One of the things that was really interesting about the pandemic was that it really was a moment where our entire community was thinking carefully about teaching and talking about it. And talking about it as a community, a genuine community; not just with colleagues in the same department, but across the university and with the Center for Teaching and Learning. In this emergency moment, we all had to think up and come up with new strategies about how we were going to work in this unusual situation.
My hope is that this is a conversation that won’t just be contained to that moment itself. I would like to see a continued moment where we’re really thinking about and continuing to approach teaching with self-reflexivity, curiosity, playfulness, and collaboration as a community. That that isn’t, again, contained and defined just to this singular moment. But instead, the importance of continuing to think about how teaching matters, not only within the bounds of a single class, or a single discipline or major or area of concentration, and we’re also really thinking about why teaching matters in the world. I think it’s a conversation that many people are still interested in, and it’s my hope that that part of it continues.

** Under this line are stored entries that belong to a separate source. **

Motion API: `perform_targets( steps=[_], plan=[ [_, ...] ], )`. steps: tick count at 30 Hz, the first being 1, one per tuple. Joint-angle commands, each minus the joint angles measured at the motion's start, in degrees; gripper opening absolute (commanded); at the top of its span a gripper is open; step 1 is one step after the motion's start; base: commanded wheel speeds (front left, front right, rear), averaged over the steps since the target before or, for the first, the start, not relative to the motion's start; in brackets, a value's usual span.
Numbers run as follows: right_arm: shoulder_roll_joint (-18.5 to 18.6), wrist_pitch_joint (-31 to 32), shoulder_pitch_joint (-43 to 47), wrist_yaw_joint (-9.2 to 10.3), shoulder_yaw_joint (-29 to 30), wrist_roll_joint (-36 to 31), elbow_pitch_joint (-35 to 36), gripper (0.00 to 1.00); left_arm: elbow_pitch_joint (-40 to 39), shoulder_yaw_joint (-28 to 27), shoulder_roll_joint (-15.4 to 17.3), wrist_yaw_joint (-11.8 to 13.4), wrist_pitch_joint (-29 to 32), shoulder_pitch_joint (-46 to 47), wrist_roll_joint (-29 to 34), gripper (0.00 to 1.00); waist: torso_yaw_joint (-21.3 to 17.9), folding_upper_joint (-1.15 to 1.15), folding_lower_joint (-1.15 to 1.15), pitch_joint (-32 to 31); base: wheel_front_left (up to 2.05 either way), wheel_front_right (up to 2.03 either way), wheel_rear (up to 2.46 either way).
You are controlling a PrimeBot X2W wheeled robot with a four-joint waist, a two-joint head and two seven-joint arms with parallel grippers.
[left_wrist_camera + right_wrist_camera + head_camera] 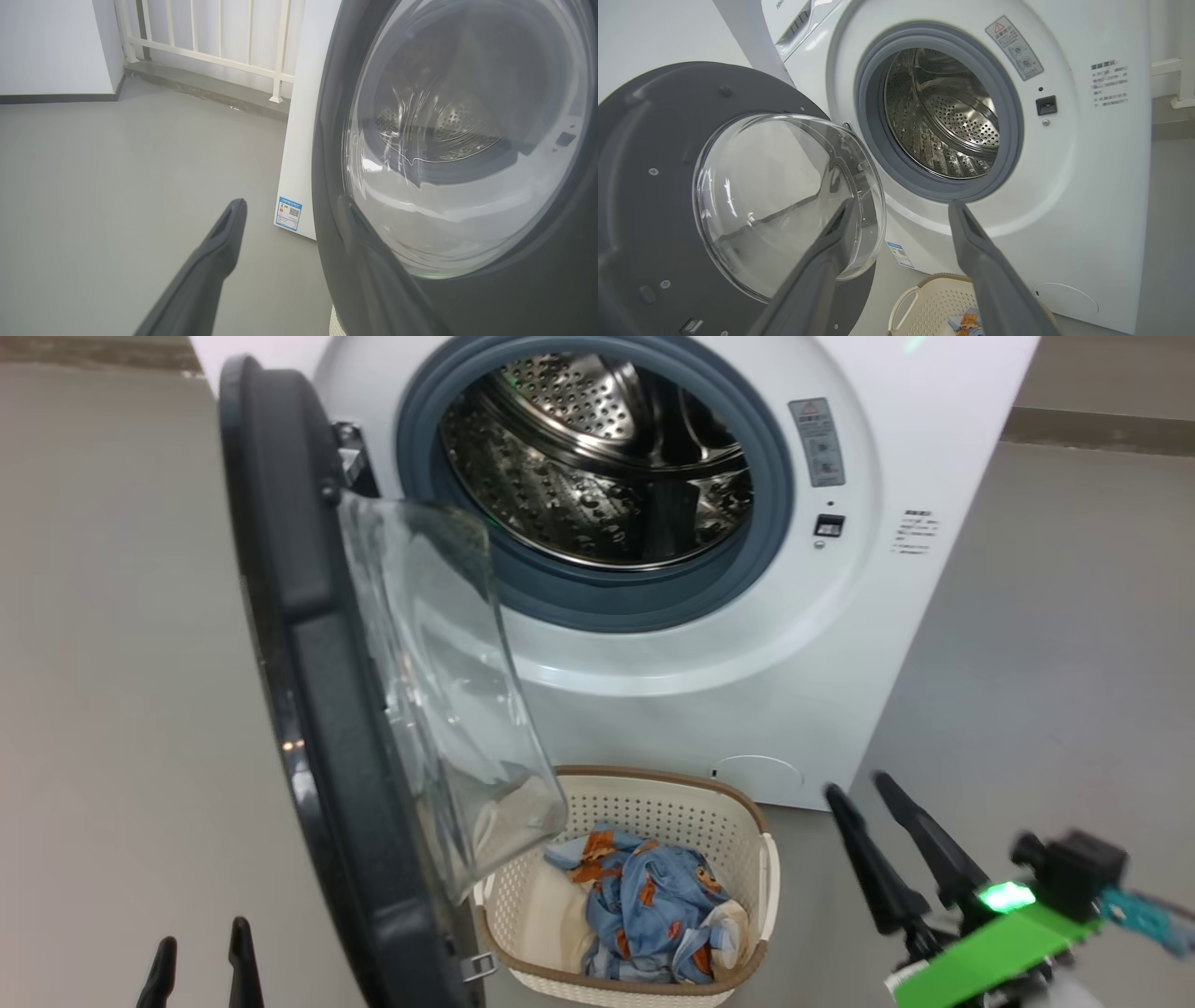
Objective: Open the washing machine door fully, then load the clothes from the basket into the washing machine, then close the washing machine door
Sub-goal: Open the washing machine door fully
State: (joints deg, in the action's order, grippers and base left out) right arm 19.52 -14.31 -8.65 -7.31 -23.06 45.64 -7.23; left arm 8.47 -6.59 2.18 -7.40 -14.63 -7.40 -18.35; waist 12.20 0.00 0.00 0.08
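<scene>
right jaws: spread apart, empty, low to the right of the basket (pixel 653 777)
left jaws: spread apart, empty, near the outer face of the washing machine door (pixel 308 709)
door: swung well out over the basket's left end; fully open or not, cannot tell
clothes (pixel 653 905): all in the basket
drum (pixel 597 457): bare
left to do: loading, then closing

The black, glass-bowled washing machine door (pixel 308 709) is swung open at the left of the white washing machine (pixel 840 644). The blue printed clothes (pixel 644 905) are held in the cream basket (pixel 653 803) set before it.
</scene>
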Motion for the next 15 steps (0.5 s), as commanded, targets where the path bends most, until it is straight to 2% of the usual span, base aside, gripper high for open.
perform_targets(
  steps=[1,8,15],
  plan=[
    [-1.7,-0.7,2.3,-0.18,2.4,-2.1,2.0,1.00,-1.8,-2.2,0.7,-0.1,-0.4,0.8,0.6,1.00,-1.1,0.00,0.00,-0.3,0.00,0.00,0.00],
    [-7.8,-0.7,10.7,-0.18,13.6,-14.4,3.9,1.00,-2.2,-3.2,0.7,-0.1,-0.4,0.0,0.6,1.00,-3.4,0.00,0.00,-0.7,0.00,0.00,0.00],
    [-9.9,-0.7,15.5,-0.18,18.8,-24.4,5.5,1.00,-2.4,-3.5,0.7,-0.1,-0.4,-0.5,0.8,1.00,-4.7,0.00,0.00,-1.0,0.00,0.00,0.00]
  ],
)
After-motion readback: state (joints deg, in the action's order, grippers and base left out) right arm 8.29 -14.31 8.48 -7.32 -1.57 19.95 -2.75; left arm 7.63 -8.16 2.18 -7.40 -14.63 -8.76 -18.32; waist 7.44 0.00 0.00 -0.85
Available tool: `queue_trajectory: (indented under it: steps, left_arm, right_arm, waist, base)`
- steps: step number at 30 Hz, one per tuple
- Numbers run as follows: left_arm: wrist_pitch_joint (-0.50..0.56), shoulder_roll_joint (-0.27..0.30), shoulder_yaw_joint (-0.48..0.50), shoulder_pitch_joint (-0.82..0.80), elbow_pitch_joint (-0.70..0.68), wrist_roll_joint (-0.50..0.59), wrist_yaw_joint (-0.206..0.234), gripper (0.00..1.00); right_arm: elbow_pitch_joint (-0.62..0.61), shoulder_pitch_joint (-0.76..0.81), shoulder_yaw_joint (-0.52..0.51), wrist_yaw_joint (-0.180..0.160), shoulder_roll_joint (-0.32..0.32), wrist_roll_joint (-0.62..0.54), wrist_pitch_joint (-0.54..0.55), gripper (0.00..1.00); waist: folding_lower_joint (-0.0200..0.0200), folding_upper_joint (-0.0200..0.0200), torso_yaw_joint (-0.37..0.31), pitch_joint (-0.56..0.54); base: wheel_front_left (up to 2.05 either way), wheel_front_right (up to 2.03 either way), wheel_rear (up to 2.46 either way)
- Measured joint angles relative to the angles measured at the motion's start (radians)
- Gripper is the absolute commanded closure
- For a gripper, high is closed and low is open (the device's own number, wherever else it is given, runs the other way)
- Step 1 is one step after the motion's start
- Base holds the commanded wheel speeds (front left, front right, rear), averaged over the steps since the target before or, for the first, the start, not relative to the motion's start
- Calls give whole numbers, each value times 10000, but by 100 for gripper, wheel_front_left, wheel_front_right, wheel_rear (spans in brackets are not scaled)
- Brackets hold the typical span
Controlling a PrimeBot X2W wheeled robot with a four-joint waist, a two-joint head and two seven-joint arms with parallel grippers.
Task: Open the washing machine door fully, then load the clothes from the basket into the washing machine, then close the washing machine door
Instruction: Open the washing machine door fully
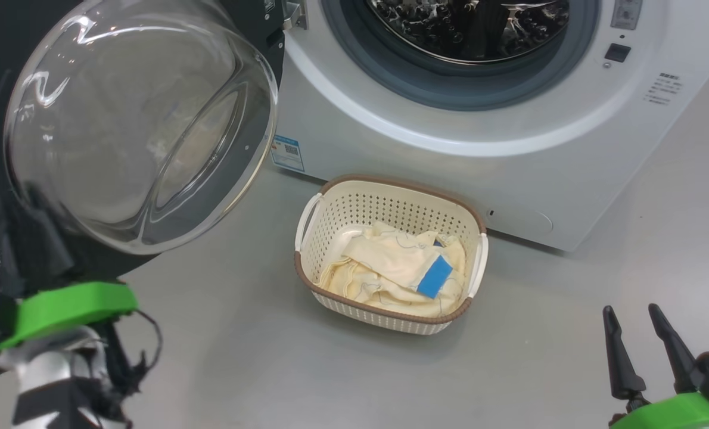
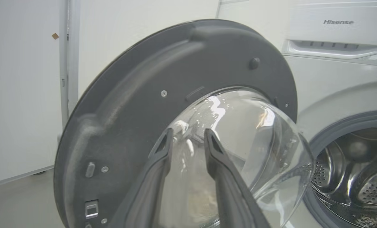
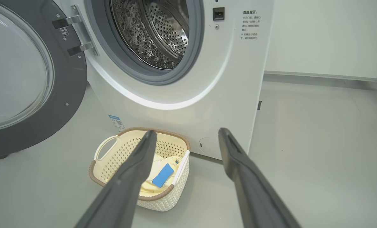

Experiment in collaboration with experts in the field and larger community.
One of the things that’s important is the value of working with experts inside of teaching design. I think trusting that other voice or that other expert in the field, and experimenting was something that I found really helpful. At times, working with a learning designer at the CTL, I’d kind of pause at some of the suggestions. But then when I did it, it was really helpful; this helped me see how fun it is to experiment in collaboration with others. And that level of experimentation and play on behalf of your students is important to learning.
Apply for funding and take advantage of available resources.
At Columbia, I think it’s wonderful that we have opportunities for funding and support for teaching innovations, and I would encourage everyone to apply for that funding and support. What was so helpful for me with my Innovative Course Design grant was that I actually had the evidence, and hard evidence, not just related to student evaluations, but also really targeted surveys. There was so much overwhelming evidence about how much of the changes actually worked, or how I could finetune them. It became a convincing case in terms of how could I not do this going forward in my teaching, and so, I have kept doing these things.
Read the research.
Many of us read research as research faculty, but we don’t necessarily read pedagogical research, and it’s really helpful to do that. Be curious about research in the field.